Le ciel est, par-dessus le toit,
Si bleu, si calme!
Un arbre, par-dessus le toit,
Berce sa palme.
La cloche, dans le ciel qu'on voit,
Doucement tinte.
Un oiseau sur l'arbre qu'on voit,
Chante sa plainte.
Mon Dieu, mon Dieu, la vie est là
Simple et tranquille.
Cette paisible rumeur-là
Vient de la ville.
- Qu'as-tu fait, ô toi que voilà
Pleurant sans cesse,
Dis, qu'as-tu fait, toi que voilà,
De ta jeunesse ? |
Plan
de commentaire
Verlaine a été condamné à deux ans de prison.
Le voici qui médite dans la solitude à Bruxelles avant son
transfert à la prison de Mons en Belgique.
I-La fenêtre
Le regard du narrateur bute constamment sur des obstacles, le toit,
l'arbre même s'il s'efforce de les contourner en levant les
yeux ou en faisant appel à son interprétation " cette
rumeur vient de la ville ". L'horizon figé, pris entre des
lignes verticales (l'arbre) et horizontales (le toit) suppose un immobilisme
forcé du poète. C'est une vision restrictive qui procède
par plans successifs et s'accroche aux détails, le toit et non
les maisons, la palme et non la branche. L'alternance des articles définis
et indéfinis le ciel, un arbre, la cloche,
un oiseau reproduit le va et vient d'un regard qui passe du concret à
l'abstrait (le ciel, la cloche, la rumeur) d'un plan éloigné
à un plan rapproché (l'arbre). Le poète n'a pas d'autres
repères que ces trois éléments, le ciel, le toit,
l'arbre.
III- La palme
Dans ce décor réduit à quelques découpes symboliques,
la palme et le mouvement berceur qui s'y rattache font figure d'emblème.
Le rythme du poème est à l'image du balancement de cette
feuille. Le rythme 8/4 imprime une respiration particulière
au poème par des effets d'impulsion (8) et d'amorti (4). Le mouvement
d'amorti est accentué par l'effet de sourdine inhérent au
" e " muet (calme, palme, tinte, plainte).

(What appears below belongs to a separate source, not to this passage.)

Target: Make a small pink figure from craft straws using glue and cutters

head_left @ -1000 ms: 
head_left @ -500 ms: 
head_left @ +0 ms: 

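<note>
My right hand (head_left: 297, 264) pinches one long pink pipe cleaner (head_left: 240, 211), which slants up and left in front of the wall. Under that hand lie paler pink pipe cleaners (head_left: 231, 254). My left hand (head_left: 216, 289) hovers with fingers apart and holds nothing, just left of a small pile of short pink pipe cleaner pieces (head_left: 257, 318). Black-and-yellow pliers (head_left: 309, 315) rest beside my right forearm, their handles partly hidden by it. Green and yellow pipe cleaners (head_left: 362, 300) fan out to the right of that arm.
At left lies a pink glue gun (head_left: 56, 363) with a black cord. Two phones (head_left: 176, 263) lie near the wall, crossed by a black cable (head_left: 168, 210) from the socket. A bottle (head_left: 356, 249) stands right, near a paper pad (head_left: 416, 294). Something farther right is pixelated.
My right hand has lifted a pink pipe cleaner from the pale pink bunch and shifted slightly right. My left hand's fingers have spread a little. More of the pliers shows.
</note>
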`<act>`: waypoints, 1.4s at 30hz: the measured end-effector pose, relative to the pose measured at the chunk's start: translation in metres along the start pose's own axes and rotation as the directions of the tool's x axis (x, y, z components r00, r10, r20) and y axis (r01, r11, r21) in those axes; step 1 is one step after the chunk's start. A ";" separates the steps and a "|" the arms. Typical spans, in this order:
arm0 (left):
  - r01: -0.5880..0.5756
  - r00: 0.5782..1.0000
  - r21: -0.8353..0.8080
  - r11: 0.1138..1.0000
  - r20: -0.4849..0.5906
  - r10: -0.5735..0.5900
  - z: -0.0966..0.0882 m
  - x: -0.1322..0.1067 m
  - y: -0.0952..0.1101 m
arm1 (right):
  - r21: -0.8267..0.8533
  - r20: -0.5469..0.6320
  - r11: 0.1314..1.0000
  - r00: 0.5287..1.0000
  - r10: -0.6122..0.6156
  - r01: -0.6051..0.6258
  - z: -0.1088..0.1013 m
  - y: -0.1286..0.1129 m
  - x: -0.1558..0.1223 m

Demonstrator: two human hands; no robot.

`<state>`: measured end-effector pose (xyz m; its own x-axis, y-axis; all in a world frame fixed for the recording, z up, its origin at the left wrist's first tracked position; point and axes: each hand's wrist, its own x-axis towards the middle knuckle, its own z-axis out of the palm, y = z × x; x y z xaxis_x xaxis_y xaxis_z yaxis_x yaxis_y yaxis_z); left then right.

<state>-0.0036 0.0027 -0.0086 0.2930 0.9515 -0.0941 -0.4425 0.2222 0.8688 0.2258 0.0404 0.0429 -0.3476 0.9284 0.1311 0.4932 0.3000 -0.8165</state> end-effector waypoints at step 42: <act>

Le rythme fluide est modulé par les allitérations feutrées
en s (ciel, si bleu, si calme) et l'écho assourdi des sonorités
en " on ", " an ", " in " (qu'on, tinte,
chante). le ciel bleu et calme renvoie à un univers limpide, transparent
étrange dans les paysages Verlainien beaucoup plus sombres et traduisant
généralement une angoisse.
III- Les larmes
Le malaise qui se cachait derrière le ciel si bleu et si calme
(trop bleu, trop calme), la plainte de l'oiseau et l'immobilisme
anormal du paysage trouve son dénouement dans les deux dernières
strophes à travers trois thèmes liés , l'exclusion, le remords et les larmes. L'exclusion était déjà
présente de façon suggestive dans la première strophe
avec un horizon limité à un pan de ciel. On suppose que
le poète se trouve dans un lieu fermé, isolé. L'exclusion
devient explicite avec la répétition de l'adverbe de lieu
" là " désignant un ailleurs à la fois proche et inaccessible. Cet ailleurs est d'autant plus proche qu'il
porte un nom " la ville " et qu'il a une existence sonore, " la rumeur ". Cet ailleurs, ce " la-bas ", qui se
définit par des termes positifs " la vie ", " calme
", " simple ", "tranquille", " paisible",
renvoie implicitement à un " ici " négatif non formulé explicitement comme l'univers carcéral.
" la vie " qui suit son cours de l'autre côté du
toit n'a de réalité que par rapport à l'univers morbide
et cloisonné du poète prisonnier, de même que
sa douleur sereine n'a de valeur que par rapport au tumulte qui l'habite.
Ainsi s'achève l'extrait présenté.